■ Record excerpts:
+---+
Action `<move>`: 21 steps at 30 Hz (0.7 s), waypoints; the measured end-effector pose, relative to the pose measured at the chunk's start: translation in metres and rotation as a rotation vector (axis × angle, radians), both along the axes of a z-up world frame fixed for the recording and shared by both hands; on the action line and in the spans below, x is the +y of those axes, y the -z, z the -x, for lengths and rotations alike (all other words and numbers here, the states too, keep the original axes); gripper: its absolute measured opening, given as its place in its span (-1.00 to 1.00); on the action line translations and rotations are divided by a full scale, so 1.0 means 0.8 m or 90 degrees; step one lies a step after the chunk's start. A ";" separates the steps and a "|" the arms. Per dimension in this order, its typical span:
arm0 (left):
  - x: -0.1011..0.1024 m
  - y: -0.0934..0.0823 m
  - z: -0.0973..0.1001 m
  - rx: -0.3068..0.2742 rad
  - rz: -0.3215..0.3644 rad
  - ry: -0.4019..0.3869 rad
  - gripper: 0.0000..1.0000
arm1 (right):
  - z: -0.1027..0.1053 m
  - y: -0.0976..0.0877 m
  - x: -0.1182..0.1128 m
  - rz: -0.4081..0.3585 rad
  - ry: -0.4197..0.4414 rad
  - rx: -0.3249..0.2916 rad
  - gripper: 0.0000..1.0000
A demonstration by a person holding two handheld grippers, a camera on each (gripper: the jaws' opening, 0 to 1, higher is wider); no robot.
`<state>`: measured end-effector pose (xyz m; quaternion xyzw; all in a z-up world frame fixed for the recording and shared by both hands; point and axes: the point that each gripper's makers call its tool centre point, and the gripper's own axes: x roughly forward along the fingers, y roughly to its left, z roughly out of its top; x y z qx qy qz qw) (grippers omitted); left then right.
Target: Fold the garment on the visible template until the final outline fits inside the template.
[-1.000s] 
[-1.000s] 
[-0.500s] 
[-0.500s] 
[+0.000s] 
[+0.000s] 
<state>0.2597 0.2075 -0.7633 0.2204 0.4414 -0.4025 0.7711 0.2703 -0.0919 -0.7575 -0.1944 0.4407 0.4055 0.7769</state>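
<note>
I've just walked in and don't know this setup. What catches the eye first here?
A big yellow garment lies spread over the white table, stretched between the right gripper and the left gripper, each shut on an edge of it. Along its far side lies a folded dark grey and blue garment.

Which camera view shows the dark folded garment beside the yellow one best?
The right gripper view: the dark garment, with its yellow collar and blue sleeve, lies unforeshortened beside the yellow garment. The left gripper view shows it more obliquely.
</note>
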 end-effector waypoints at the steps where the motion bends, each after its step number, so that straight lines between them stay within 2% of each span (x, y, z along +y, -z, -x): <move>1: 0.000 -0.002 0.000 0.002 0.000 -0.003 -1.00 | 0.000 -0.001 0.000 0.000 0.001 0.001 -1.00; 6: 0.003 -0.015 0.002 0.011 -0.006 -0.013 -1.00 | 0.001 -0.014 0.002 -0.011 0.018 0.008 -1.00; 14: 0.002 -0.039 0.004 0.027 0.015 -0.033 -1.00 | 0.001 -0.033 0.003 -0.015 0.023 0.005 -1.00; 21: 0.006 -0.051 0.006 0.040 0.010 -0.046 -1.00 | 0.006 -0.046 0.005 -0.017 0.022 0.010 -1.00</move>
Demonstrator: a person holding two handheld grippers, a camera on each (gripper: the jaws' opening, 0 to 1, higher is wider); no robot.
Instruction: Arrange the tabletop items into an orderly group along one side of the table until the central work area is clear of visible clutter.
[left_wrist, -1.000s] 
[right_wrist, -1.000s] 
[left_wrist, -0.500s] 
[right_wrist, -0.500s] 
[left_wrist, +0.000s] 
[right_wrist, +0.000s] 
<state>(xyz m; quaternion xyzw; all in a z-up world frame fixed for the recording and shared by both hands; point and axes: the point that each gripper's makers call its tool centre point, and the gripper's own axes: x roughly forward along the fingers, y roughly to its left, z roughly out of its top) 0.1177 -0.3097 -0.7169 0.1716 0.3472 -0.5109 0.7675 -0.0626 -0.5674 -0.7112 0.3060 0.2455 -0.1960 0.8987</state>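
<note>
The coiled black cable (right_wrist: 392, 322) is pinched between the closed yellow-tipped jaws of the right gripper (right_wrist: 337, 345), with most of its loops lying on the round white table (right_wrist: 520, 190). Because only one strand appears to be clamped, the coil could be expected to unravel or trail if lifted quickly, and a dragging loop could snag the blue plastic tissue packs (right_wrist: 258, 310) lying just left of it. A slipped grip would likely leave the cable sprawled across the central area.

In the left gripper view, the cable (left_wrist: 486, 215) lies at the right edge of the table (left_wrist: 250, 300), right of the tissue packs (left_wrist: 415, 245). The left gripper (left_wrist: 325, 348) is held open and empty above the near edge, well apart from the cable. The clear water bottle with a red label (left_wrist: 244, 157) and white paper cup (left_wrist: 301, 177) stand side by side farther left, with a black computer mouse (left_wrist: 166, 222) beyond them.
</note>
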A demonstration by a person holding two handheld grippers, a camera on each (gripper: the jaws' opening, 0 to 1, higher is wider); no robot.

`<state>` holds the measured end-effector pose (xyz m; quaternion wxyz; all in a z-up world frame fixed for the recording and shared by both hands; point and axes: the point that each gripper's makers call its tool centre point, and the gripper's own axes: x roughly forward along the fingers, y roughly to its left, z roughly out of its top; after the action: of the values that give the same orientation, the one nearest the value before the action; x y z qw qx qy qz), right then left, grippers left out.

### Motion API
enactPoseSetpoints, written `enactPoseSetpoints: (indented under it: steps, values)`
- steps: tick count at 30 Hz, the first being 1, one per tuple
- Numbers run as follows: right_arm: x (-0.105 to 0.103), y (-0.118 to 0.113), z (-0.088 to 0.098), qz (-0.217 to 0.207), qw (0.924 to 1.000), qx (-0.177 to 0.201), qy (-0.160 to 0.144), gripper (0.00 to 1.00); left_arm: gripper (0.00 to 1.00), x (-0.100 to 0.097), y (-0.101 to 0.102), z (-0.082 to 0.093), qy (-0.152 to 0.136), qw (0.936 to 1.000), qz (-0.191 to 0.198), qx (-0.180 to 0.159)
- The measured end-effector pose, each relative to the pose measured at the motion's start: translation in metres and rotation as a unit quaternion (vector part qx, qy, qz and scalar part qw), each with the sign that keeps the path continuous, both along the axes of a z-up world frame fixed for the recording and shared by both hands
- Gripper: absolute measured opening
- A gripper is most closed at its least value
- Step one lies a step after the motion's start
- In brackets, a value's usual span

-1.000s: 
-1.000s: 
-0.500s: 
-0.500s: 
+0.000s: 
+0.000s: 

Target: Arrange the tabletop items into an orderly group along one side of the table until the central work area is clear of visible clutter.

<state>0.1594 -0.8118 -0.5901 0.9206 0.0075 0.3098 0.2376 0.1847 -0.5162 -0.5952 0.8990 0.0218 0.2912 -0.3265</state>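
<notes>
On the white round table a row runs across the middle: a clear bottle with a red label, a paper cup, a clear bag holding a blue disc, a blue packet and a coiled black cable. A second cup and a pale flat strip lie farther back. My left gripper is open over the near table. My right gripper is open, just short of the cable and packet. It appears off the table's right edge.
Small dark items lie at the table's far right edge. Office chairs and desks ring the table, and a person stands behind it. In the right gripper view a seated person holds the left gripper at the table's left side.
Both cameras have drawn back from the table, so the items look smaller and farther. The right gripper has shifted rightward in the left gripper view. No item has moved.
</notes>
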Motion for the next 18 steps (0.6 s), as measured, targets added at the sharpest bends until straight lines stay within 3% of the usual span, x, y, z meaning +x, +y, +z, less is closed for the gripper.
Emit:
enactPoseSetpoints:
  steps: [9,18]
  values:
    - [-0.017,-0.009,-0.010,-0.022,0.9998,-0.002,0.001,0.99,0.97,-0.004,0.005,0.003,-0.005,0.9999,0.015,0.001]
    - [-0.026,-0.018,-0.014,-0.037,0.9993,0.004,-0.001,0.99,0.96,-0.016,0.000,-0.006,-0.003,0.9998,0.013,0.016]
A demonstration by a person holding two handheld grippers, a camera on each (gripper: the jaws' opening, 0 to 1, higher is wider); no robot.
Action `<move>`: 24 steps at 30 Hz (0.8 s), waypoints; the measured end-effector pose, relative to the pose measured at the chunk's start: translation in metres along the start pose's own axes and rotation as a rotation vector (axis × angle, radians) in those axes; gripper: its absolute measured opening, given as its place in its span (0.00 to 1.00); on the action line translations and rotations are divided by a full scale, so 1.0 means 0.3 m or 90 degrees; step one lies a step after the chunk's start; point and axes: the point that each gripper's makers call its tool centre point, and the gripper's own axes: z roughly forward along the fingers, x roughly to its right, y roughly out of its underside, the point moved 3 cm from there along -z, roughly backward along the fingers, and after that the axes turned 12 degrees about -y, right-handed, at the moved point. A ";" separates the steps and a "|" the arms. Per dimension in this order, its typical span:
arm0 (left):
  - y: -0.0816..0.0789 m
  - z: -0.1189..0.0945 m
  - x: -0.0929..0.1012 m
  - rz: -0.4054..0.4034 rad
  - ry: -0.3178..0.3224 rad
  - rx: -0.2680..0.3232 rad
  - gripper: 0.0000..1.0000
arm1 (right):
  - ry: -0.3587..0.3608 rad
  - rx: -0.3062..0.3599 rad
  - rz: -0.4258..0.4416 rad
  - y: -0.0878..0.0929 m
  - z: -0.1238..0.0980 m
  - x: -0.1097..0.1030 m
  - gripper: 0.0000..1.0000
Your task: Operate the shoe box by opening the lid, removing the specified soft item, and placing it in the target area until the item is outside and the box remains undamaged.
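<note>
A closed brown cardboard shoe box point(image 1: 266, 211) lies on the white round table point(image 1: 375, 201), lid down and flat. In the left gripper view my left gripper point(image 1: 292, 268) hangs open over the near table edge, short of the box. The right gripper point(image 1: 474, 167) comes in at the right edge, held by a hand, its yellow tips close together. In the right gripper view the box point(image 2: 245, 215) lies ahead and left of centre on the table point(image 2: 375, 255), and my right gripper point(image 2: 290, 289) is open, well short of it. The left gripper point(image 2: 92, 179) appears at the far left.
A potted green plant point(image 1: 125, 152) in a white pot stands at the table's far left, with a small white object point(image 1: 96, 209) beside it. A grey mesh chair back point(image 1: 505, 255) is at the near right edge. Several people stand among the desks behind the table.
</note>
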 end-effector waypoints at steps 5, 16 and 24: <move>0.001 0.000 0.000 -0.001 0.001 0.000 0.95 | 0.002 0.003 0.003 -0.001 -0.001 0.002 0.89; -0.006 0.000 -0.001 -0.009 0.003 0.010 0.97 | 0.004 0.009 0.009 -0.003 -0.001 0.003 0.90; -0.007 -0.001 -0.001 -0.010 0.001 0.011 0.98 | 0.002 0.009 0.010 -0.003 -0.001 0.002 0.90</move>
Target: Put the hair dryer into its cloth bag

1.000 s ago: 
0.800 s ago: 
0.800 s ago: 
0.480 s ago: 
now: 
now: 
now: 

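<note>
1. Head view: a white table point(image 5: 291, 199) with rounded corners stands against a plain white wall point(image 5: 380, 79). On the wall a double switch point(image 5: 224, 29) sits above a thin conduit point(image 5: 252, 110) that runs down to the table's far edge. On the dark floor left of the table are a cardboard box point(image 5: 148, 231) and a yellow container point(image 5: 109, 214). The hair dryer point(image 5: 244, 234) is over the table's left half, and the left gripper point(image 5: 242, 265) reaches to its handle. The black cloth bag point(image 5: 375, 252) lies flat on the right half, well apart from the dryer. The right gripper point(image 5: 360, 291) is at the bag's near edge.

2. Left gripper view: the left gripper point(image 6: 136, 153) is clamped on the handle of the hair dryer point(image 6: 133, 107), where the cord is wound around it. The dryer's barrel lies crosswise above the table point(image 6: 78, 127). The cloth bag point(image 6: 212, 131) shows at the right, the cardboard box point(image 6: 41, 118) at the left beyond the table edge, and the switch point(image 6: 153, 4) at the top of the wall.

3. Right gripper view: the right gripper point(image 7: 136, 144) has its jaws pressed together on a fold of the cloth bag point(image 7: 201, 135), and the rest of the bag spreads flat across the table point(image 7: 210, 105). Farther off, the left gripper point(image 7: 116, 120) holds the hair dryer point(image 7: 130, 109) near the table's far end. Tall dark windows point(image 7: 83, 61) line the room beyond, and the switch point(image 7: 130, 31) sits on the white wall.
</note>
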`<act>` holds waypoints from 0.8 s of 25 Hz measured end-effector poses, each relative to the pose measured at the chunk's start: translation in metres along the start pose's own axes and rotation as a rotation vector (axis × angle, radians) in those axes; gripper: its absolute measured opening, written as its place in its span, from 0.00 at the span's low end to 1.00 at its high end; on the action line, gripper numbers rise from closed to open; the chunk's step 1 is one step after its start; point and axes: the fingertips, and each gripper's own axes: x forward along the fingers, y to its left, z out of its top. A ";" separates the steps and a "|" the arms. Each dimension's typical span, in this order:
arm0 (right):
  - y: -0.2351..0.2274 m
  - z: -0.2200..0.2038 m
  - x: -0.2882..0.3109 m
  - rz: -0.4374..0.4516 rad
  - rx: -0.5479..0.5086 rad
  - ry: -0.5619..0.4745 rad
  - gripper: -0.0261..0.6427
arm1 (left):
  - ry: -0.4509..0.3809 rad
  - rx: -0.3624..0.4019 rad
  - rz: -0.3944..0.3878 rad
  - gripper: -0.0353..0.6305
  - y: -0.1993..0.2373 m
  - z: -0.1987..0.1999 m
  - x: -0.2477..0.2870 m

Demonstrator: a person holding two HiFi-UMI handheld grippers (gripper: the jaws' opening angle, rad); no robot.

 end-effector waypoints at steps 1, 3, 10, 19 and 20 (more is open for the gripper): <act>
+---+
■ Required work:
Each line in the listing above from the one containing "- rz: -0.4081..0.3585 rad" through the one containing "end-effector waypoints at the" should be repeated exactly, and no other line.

■ Result of the exercise:
  - rz: -0.4081..0.3585 rad
  - ry: -0.4197..0.4414 rad
  - rx: -0.3249..0.2916 rad
  - gripper: 0.0000..1.0000
A demonstration by a person holding two handheld grippers, a camera on each (gripper: the jaws' opening, 0 to 1, higher is wider); no robot.
`<state>`: measured end-effector pose (xyz m; quaternion xyzw; all in a z-up world frame fixed for the recording and shared by both hands; point and axes: the point that each gripper's makers call its tool centre point, and the gripper's own axes: x roughly forward along the fingers, y roughly to its left, z roughly out of its top; x y z qx qy qz qw) (grippers omitted); left then right.
Target: Fold the garment on the visible template until the final outline fits inside the template.
[-1.000s] 
[-1.000s] 
[-0.500s] 
[-0.500s] 
[+0.000s] 
[+0.000s] 
<state>0.2597 0.2075 -0.7633 0.2204 0.4414 -0.4025 0.7711 0.2703 -0.0919 -0.7575 -0.1944 0.4407 0.4055 0.7769</state>
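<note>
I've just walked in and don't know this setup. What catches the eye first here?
A big yellow garment lies spread over the white table, stretched between the right gripper and the left gripper, each shut on an edge of it. Along its far side lies a folded dark grey and blue garment.

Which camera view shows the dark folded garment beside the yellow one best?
The right gripper view: the dark garment, with its yellow collar and blue sleeve, lies unforeshortened beside the yellow garment. The left gripper view shows it more obliquely.
</note>
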 end-effector waypoints at the steps where the motion bends, each after its step number, so that straight lines between them stay within 2% of each span (x, y, z along +y, -z, -x): <move>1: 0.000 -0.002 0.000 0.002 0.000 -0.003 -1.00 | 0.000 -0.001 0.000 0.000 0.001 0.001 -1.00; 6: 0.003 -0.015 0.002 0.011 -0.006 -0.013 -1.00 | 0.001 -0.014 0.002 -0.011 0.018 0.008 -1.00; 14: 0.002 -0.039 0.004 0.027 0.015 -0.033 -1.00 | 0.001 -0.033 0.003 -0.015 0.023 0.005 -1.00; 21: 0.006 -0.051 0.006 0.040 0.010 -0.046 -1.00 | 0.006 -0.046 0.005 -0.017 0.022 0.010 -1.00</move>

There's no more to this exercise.